Exercise →
Everything in the listing below should be repeated exactly, apart from the pictures.

Supplied information →
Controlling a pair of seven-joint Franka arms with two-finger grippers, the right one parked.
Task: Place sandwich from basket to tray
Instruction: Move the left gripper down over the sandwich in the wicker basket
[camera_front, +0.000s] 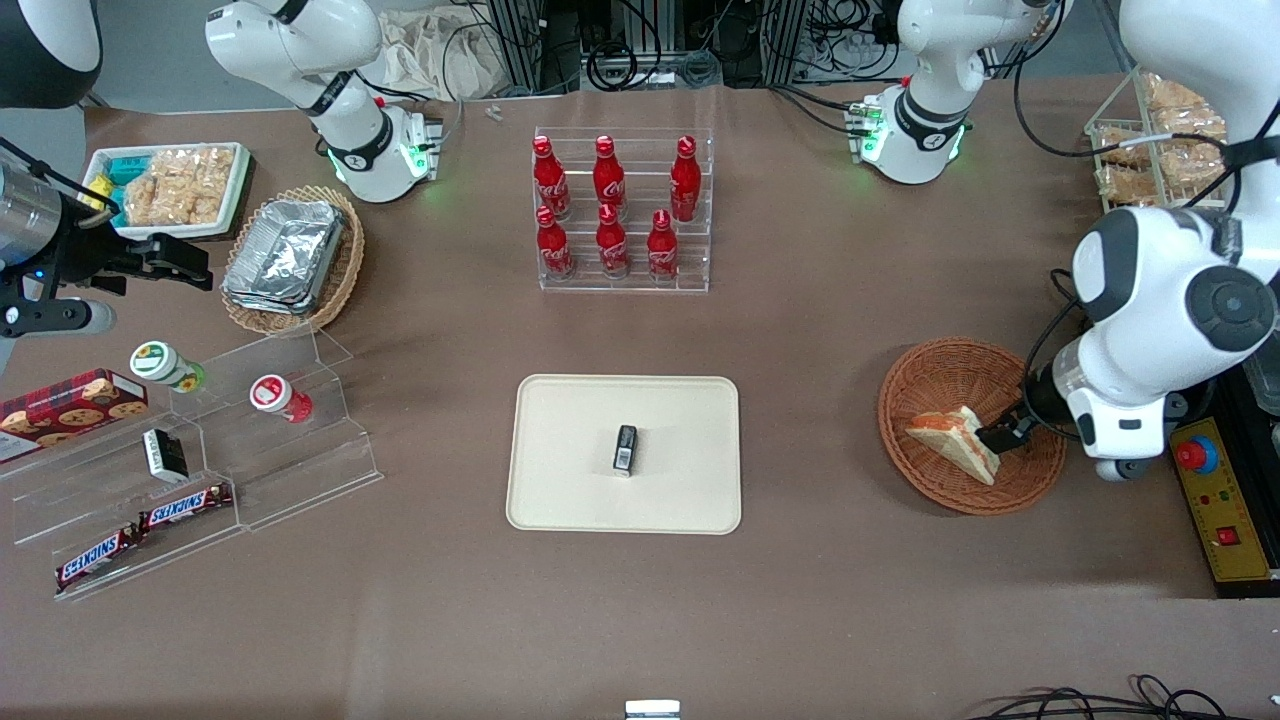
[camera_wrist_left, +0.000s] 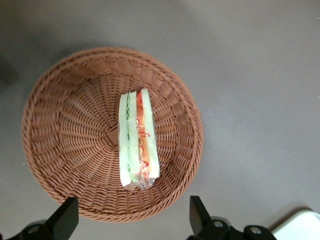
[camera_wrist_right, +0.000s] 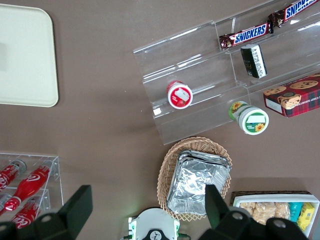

Answer for this exercise →
Controlling a pair of seven-joint Franka arms with two-finger grippers, the right one parked.
Task: Place sandwich from basket to tray
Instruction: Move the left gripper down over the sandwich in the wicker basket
[camera_front, +0.000s] 
[camera_wrist_left, +0.000s] 
[camera_wrist_right, +0.000s] 

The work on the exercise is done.